Panorama – Que tipo de apoio seria benvindo da indústria produtora de insumos e serviços (rações, química, terraplenagem, etc) ?

Eduardo – Acho que é fundamental um maior estreitamento de relações entre as empresas produtoras de rações, outros insumos e/ou equipamentos com os produtores de camarão, pois as ações isoladas, de ambas as partes, só trazem desvantagens para o setor como um todo. Desse modo, abrimos a ABCC para toda e qualquer empresa que queira participar de nossas reuniões, inclusive podendo até se associarem na categoria de sócio contribuinte, pois entendemos que a troca de informações e experiência, será o caminho mais curto para o aperfeiçoamento de todo o processo produtivo.
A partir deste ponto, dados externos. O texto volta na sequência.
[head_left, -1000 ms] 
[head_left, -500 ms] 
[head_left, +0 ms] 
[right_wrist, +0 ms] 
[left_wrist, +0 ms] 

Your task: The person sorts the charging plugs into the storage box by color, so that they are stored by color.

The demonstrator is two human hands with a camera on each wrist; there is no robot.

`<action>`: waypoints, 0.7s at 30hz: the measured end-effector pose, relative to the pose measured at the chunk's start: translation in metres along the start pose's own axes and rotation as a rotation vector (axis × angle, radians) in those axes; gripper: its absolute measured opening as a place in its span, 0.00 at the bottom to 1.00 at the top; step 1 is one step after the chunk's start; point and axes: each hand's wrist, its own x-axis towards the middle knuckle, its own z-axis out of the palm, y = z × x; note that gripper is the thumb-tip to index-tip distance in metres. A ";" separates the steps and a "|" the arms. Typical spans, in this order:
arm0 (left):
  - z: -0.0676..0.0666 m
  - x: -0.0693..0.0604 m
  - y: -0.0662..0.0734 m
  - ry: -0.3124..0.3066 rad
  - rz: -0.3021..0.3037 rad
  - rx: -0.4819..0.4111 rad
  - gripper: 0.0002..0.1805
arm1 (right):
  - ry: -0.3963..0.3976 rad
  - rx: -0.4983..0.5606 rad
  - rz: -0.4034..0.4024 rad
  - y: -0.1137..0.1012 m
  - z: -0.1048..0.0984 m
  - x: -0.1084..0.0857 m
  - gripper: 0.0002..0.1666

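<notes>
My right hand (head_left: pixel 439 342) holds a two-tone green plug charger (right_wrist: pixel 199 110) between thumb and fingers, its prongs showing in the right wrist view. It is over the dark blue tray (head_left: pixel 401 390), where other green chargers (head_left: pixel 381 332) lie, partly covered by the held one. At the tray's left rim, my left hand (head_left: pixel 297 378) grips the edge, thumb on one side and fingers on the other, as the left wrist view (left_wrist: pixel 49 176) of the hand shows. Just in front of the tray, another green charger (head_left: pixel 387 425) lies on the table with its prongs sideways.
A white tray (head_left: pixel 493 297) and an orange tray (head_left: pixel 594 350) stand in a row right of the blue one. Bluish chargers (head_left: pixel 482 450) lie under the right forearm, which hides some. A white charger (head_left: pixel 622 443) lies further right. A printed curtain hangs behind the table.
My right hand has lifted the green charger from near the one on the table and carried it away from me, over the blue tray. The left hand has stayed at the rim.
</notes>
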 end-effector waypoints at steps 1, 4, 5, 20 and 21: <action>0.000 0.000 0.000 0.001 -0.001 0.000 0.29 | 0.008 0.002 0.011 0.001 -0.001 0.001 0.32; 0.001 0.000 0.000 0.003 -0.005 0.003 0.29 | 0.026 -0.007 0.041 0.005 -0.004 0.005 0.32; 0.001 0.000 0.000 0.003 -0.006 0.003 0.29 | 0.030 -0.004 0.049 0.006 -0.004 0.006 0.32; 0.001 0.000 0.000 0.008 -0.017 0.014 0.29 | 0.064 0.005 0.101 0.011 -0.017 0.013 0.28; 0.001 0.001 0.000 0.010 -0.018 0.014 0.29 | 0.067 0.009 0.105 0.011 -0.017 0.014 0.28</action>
Inclusive vamos atuar ativamente no sentido de obtermos um expressivo apoio desse segmento da nossa indústria na promoção e participação através de estandes em novembro no IV SBCC em João Pessoa.

Panorama – Alguma mensagem aos produtores de ração de engorda?
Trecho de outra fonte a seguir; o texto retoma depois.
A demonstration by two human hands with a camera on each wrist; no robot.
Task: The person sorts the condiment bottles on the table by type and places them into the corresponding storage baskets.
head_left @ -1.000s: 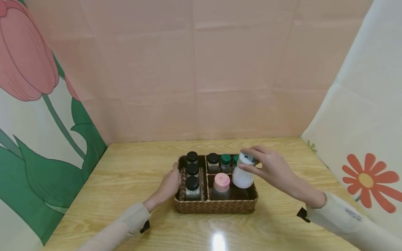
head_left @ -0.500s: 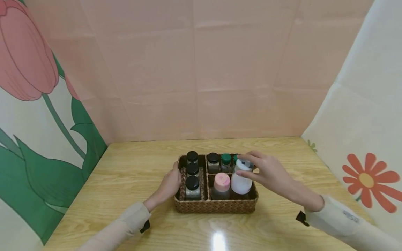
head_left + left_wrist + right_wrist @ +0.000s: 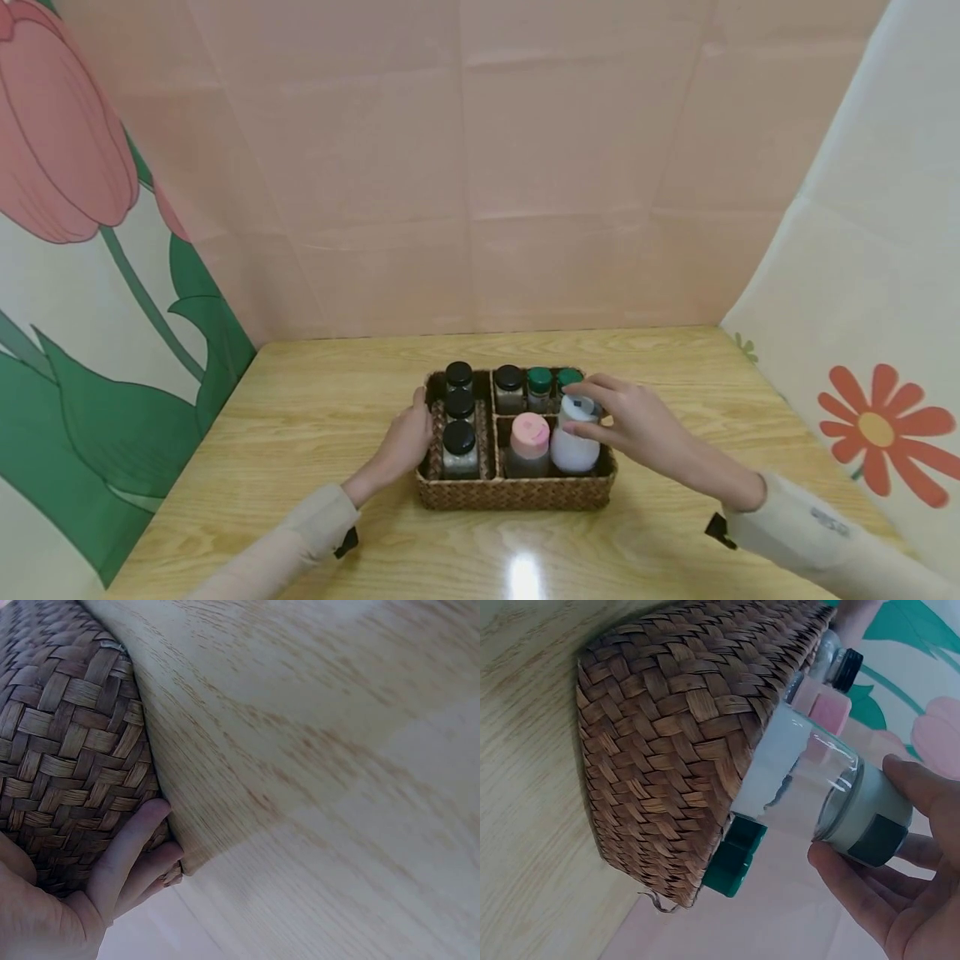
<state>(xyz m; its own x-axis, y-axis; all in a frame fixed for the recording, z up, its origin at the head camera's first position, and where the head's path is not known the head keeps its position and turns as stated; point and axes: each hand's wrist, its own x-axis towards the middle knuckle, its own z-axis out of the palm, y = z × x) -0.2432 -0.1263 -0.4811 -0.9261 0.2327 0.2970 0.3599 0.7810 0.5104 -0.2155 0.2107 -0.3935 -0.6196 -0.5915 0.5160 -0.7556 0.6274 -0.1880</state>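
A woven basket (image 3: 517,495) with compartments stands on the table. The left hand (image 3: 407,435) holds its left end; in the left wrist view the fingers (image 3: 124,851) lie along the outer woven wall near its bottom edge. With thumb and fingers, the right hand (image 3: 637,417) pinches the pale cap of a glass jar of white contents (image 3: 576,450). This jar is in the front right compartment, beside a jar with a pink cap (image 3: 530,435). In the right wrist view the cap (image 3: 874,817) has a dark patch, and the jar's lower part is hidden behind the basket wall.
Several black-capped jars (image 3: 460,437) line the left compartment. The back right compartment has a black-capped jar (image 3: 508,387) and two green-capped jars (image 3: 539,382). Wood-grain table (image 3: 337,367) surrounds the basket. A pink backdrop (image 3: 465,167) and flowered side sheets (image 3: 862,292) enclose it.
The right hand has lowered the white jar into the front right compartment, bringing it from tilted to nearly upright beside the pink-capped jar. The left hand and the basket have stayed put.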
Eduardo – No caso específico dos fabricantes de rações para camarão, além do que já foi dito, temos ainda algumas reivindicações bem específicas:

1) é preciso que estas empresas busquem nos resultados dos cultivos com seus produtos, as informações necessárias ao aperfeiçoamento dos mesmos,

2) é prioritário e estratégicamente importante que sejam desenvolvidos estudos sobre o requerimento nutricional das espécies nativas, especialmente o P. subtilis, objetivando a formulação de uma ração apropriada a sua exploração através do sistema semi-intensivo,
c) Também consideramos prioritário e urgente o desenvolvimento e fabricação de rações com o mínimo de requerimento, tanto físico (tamanho de pellet) como técnico (proteínas e carboidratos) para atender aos cultivos nos viveiros berçários.

Panorama – A pesquisa de base seria benvinda hoje se atuasse em que áreas do cultivo de camarões marinhos e de água doce?
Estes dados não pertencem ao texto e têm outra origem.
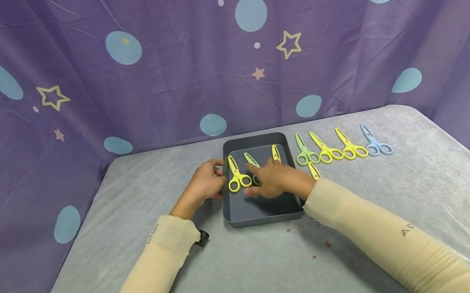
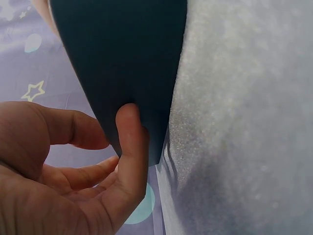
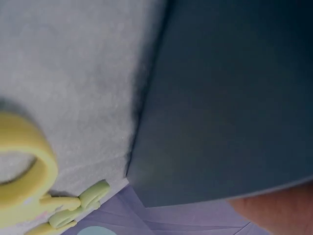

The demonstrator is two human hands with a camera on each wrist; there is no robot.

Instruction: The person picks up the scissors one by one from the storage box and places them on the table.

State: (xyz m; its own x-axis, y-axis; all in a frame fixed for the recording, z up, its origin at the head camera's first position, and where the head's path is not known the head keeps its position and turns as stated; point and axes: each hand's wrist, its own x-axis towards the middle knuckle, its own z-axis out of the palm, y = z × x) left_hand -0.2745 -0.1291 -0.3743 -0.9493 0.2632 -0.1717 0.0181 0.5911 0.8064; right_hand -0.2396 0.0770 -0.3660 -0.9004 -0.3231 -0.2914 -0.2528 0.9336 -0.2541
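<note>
"Cloth point(image 1: 97, 273), pale grey, runs under everything we see, with a purple curtain point(image 1: 172, 105) behind. What do we find at the left?"

"We see the left hand point(image 1: 207, 179), fingers bent, gripping the left wall of the dark grey tray point(image 1: 266, 219). From the left wrist we make out one fingertip point(image 2: 129, 115) against the wall's outer face."

"And inside the tray, going right?"

"First we meet yellow scissors point(image 1: 236, 171) lying by the left wall, tips away from us. Next come green scissors point(image 1: 251, 159), their handles partly covered by the right hand point(image 1: 272, 180)."

"Does that hand have hold of them?"

"We cannot tell; its forefinger and thumb stand apart, a bit of handle showing between. Beyond it, near the tray's right wall, a second yellow pair point(image 1: 275, 152) shows only its blades to us."

"What do we have outside the tray?"

"We count five on the cloth: a green pair point(image 1: 305, 152) just beside the tray; a half-hidden yellow pair point(image 1: 314, 170), nearer us, behind the right sleeve point(image 1: 380, 231); a whole yellow pair point(image 1: 319, 144); another whole yellow pair point(image 1: 344, 140); and, farthest right, a blue pair point(image 1: 368, 136)."
</note>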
Eduardo – Acreditamos que do ponto de vista do camarão marinho, a grande carência de pesquisa básica está relacionada com a nutrição das principais espécies nativas, pois o desenvolvimento da carcinicultura baseado na exploração de espécies exóticas cria uma dependência que a médio e longo prazo traz inquietação para o setor. Já com relação ao camarão de água doce, destacamos a necessidade de se definir uma apropriada e eficiente dieta alimentar, que permita uma maior intensificação dos cultivos como forma de baratear os custos de produção e consequente viabilização da comercialização, isso tendo em conta que o preço das pós-larvas já atinge hoje níveis de 6 a 8 dólares o milheiro. Além disso, acreditamos que tanto para o camarão marinho como para o camarão de água doce é imprescindível a realização de pesquisas relacionadas com o melhoramento genético dos reprodutores para que possam ser produzidas pós-larvas de melhor qualidade e menos sucetíveis aos agentes patógenos dos ambientes de cultivos.

Panorama – Alguma mensagem aos pequenos produtores de camarões de água doce?

Eduardo – Aos pequenos produtores de camarão de água doce do Brasil, gostaríamos de reiterar que a ABCC estará sempre com as portas abertas a todos os produtores de camarões do país, inclusive possui no seu atual quadro de sócios, desde pequenos produtores com 2 hectares até grandes produtores com 700 hectares. Acreditamos que o desenvolvimento da carcinicultura brasileira passa necessariamente pelo fortalecimento das associações de classe, pois só a conjugação de esforços permitirá a superação das dificuldades e o estabelecimento de condições de viabilização técnica-econômica dos nossos empreendimentos.

Panorama – Qual o endereço atual e o telefone da sede da ABCC?

Eduardo – Nosso escritório fica na Av. Caxangá, 2.200, Bairro Cordeiro em Recife, Pernambuco.O nosso telefone é 081-227-0637. Dulce é a nossa secretária e o meu telefone é 081-421-4321.